GitHub 2016 round up
Almost a month into the new year, the yearly summaries and annual resolutions posts season is definitely over.
We have been working in Data Analysis for a while (in stealth mode for the most part, shame on us!) but we felt this was a good time to give you a sneak peek on what we have been up to. A bit late for a 2016 recap? Maybe! One thing is granted, the Last Mover Advantage is on our side!
As you may already know, we are really passionate about all things Open Source. We have been working on many open source tools to improve developers’ life by providing well-tested, clean & extensible components, which are used by a thriving community of users and contributors.
GitHub has been a great tool to share this passion as it enables seamless collaboration with fellow developers, so we thought it would be interesting to study the use of GitHub for open source projects during 2016. In this post we wanted to share our findings to give you insight about trends and fun facts in the OSS ecosystem, and pay a deserved tribute to some of the OSS heroes out there!
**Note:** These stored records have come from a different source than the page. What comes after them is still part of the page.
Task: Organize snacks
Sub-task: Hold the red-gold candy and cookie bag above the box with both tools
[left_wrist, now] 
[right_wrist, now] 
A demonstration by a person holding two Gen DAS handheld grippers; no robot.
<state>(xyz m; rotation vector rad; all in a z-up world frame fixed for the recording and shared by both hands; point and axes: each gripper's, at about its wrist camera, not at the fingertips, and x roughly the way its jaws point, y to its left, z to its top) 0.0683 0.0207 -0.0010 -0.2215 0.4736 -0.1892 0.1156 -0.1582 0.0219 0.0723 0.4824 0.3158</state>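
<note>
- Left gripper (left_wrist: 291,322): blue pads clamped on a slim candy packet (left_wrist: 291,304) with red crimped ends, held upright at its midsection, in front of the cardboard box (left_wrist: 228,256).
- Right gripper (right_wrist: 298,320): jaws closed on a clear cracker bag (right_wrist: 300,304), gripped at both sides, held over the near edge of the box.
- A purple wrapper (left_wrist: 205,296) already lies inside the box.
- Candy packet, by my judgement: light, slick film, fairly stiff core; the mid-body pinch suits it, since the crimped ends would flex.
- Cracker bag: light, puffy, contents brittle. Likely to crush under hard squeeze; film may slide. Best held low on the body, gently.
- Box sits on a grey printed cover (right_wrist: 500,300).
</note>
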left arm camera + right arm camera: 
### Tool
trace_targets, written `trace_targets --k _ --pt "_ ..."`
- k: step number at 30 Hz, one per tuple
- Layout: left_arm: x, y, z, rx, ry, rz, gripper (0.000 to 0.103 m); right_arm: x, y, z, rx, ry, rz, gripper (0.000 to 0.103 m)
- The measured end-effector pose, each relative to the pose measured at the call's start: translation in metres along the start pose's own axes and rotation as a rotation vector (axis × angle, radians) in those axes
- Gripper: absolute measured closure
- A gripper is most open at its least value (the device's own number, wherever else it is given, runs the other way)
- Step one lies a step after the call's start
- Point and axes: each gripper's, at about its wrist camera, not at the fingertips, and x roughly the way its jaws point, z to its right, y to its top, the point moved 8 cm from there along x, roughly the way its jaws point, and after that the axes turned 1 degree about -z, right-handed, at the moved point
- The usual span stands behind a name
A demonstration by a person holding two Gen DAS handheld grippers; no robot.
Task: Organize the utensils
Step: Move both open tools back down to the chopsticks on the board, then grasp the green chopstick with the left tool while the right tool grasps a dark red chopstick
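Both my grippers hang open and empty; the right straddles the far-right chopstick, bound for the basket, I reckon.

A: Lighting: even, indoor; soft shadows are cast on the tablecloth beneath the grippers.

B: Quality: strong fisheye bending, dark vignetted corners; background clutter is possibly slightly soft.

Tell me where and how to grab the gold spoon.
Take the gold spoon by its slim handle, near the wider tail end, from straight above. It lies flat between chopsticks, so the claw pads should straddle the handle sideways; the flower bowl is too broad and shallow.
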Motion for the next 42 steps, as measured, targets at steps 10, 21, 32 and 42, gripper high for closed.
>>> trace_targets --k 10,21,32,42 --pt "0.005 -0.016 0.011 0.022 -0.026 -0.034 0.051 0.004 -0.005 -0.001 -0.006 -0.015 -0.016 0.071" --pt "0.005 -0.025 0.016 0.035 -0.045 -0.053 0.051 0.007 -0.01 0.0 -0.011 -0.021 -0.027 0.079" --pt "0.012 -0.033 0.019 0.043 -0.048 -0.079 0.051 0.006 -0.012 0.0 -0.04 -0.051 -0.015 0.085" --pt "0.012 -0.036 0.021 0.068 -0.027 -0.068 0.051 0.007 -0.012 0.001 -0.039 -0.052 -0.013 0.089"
We will also discuss the tech stack and techniques we used and walk you through some of the challenges we faced – this may come in handy if you want to perform this type of Data Analysis. Hint: we played around with first-class Data Analysis tools such as Apache Spark, Databricks, Apache Zeppelin and Google BigQuery.
The Tech Stack
Before going deep into the data insights, let us walk you through the steps that got us there and the tools we tried out in the process. The GitHub Archive records all the public activity on GitHub and can be accessed for free. You can grab historical data of the activity registered on GitHub since 2/12/2011 on its website. For that purpose, it provides an endpoint that lets you request the historical data files by hour, each of which has an average size of over 80MB when unzipped. So for one year this is a lot of data provided you want to store it and process it yourself (700GB+)! This was a job for Spark!
Spark lets us process data in a computer cluster in a fast and efficient manner. There are several ways to use it but we aimed at Databricks owing to the high level of abstraction it provides, by using web notebooks (very similar to Jupyter Notebook’s) and by exploiting Amazon EC2 instances with ease. It also lets you load files from S3 out of the box, so we crafted a script called gh2s3 to transfer the GitHub Archive’s 2016 data to S3. In order to get the users’ locations, we made use of Scrapy (a Python library to build crawlers) to extract this data from GitHub’s API. Scrapy allows to throttle the request rate to stay inside GitHub’s rate limits, among many other things. So our initial setup using Databricks is represented in the diagram below.
But then we found out that the GitHub Archive is published on Google BigQuery as a public dataset, which made us realize that using Google BigQuery as an end-to-end solution for data storage, analysis and visualization was smarter.
So we got exposed to different top-tier tools but ended up finding a great shortcut that saved us time and effort. Epic win!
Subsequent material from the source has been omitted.